*** Opening Supplied data ***

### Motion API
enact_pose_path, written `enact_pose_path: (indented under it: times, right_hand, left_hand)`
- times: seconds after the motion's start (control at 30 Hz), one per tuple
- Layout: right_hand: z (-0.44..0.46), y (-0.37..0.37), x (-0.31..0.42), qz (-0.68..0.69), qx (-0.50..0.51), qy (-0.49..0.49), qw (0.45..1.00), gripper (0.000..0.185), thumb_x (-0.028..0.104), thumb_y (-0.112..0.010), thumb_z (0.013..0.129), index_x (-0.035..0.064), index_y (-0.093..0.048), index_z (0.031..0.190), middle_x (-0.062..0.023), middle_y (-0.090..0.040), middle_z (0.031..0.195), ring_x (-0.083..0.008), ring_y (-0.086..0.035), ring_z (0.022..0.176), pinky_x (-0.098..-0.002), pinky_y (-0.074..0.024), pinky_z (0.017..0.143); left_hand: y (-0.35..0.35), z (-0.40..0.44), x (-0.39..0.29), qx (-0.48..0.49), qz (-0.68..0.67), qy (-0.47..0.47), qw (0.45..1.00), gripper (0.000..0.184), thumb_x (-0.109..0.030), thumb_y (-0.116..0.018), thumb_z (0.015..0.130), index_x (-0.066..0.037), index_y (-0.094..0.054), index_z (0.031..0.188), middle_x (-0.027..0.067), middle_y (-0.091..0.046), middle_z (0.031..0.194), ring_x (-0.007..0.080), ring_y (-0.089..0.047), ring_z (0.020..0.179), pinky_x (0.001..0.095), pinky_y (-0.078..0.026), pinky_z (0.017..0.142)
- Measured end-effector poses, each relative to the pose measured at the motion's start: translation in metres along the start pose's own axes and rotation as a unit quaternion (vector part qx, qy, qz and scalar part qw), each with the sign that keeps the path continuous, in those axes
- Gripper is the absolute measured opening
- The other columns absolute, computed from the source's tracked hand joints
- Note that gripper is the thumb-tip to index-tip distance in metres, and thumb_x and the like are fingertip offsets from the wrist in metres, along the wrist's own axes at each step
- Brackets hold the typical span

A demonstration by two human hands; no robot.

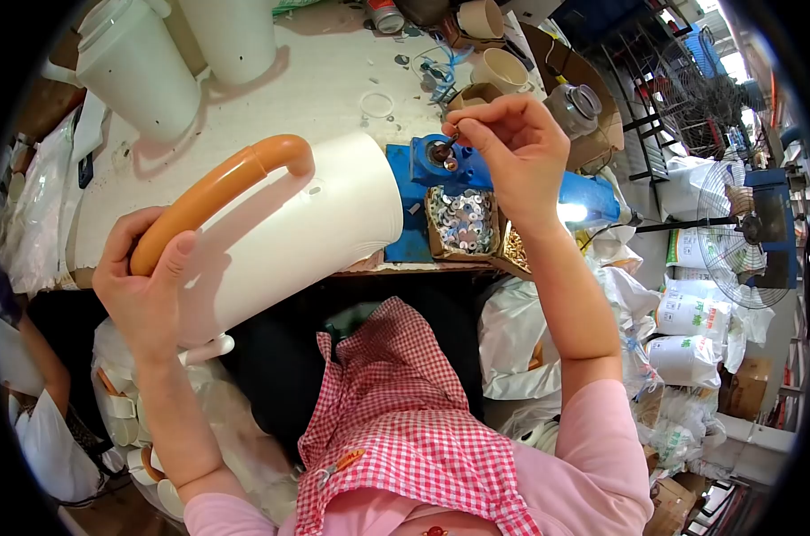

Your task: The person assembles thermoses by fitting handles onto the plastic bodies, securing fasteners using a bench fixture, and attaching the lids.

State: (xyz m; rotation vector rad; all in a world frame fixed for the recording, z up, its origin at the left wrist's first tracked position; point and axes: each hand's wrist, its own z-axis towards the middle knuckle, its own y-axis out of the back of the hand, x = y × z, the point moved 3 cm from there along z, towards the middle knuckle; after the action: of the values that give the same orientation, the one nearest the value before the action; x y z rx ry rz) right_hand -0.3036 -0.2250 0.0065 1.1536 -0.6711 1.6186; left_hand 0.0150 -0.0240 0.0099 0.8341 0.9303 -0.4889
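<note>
Table edge (362, 265) beneath jug (289, 237), left hand (144, 290) gripping handle (210, 192), right hand (519, 152) pinching dark piece (453, 137).

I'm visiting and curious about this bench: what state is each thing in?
White container: on its side
Orange handle: gripped in the left hand
Lamp by the blue machine: lit
Washer box: open, well filled
Lidded jug: standing, lid on
Nearest fan: can't tell if running

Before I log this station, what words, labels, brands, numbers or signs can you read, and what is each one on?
No text reads clearly enough to quote.
White containers at right: green and dark print, too blurred to read.
Can at the top edge: too small to read.
Large white cylinder, blue machine: no lettering that I can make out.
</note>
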Motion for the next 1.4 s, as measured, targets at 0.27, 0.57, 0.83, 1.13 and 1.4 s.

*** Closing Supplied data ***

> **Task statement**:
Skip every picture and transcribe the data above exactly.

> **The answer**:
### Motion API
enact_pose_path, written `enact_pose_path: (indented under it: times, right_hand, left_hand)`
- times: seconds after the motion's start (control at 30 Hz), one per tuple
- Layout: right_hand: z (-0.44..0.46), y (-0.37..0.37), x (-0.31..0.42), qz (-0.68..0.69), qx (-0.50..0.51), qy (-0.49..0.49), qw (0.45..1.00), gripper (0.000..0.185), thumb_x (-0.028..0.104), thumb_y (-0.112..0.010), thumb_z (0.013..0.129), index_x (-0.035..0.064), index_y (-0.093..0.048), index_z (0.031..0.190), middle_x (-0.062..0.023), middle_y (-0.090..0.040), middle_z (0.031..0.195), ring_x (-0.083..0.008), ring_y (-0.086..0.035), ring_z (0.022..0.176), pinky_x (-0.098..-0.002), pinky_y (-0.074..0.024), pinky_z (0.017..0.143); left_hand: y (-0.35..0.35), z (-0.40..0.44), x (-0.39..0.29), qx (-0.48..0.49), qz (-0.68..0.67), qy (-0.47..0.47), qw (0.45..1.00), gripper (0.000..0.184), thumb_x (-0.109..0.030), thumb_y (-0.116..0.018), thumb_z (0.015..0.130), index_x (-0.066..0.037), index_y (-0.094..0.054), index_z (0.031..0.188), middle_x (-0.027..0.067), middle_y (-0.091..0.046), middle_z (0.031..0.194), ring_x (-0.007..0.080), ring_y (-0.089..0.047), ring_z (0.020..0.179), pinky_x (0.001..0.095), pinky_y (-0.078..0.026), pinky_z (0.017..0.142)
- Measured end-effector poses, each relative to the pose measured at the motion's start: translation in metres along the start pose's own axes and rotation as a unit quaternion (vector part qx, qy, qz and scalar part qw), each with the sign that keeps the path continuous, in those axes
- Gripper is the absolute measured opening
- The other columns absolute, computed from the source's tracked hand joints
- Note that gripper is the thumb-tip to index-tip distance in metres, and thumb_x and the like are fingertip offsets from the wrist in metres, along the wrist's own axes at each step
- Brackets hold the typical span

A demonstration by two human hands; no robot.


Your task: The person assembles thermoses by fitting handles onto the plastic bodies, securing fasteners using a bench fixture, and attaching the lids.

State: (xyz m; rotation vector rad; all in a world frame fixed for the recording, z up, its origin at the left wrist's first tracked position; point and axes: each hand's wrist, its own z-axis towards the middle knuckle, its own y-axis out of the back of the hand, x = y × z, the point moved 3 cm from there along z, towards the middle knuckle; after the action: of the values that give the same orientation, the one nearest the value before the action; x y z rx ry rz) right_hand -0.3036 -0.2250 0.0065 1.1536 -0.6711 1.6186; left_hand 0.0150 -0.0240 0.0099 0.8341 0.9303 -0.4889
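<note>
Table edge (362, 265) beneath jug (289, 237), left hand (144, 290) gripping handle (210, 192), right hand (519, 152) pinching dark piece (453, 137).

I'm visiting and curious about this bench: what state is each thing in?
White container: on its side
Orange handle: gripped in the left hand
Lamp by the blue machine: lit
Washer box: open, well filled
Lidded jug: standing, lid on
Nearest fan: can't tell if running

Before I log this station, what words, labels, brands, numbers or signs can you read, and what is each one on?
No text reads clearly enough to quote.
White containers at right: green and dark print, too blurred to read.
Can at the top edge: too small to read.
Large white cylinder, blue machine: no lettering that I can make out.
</note>
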Motion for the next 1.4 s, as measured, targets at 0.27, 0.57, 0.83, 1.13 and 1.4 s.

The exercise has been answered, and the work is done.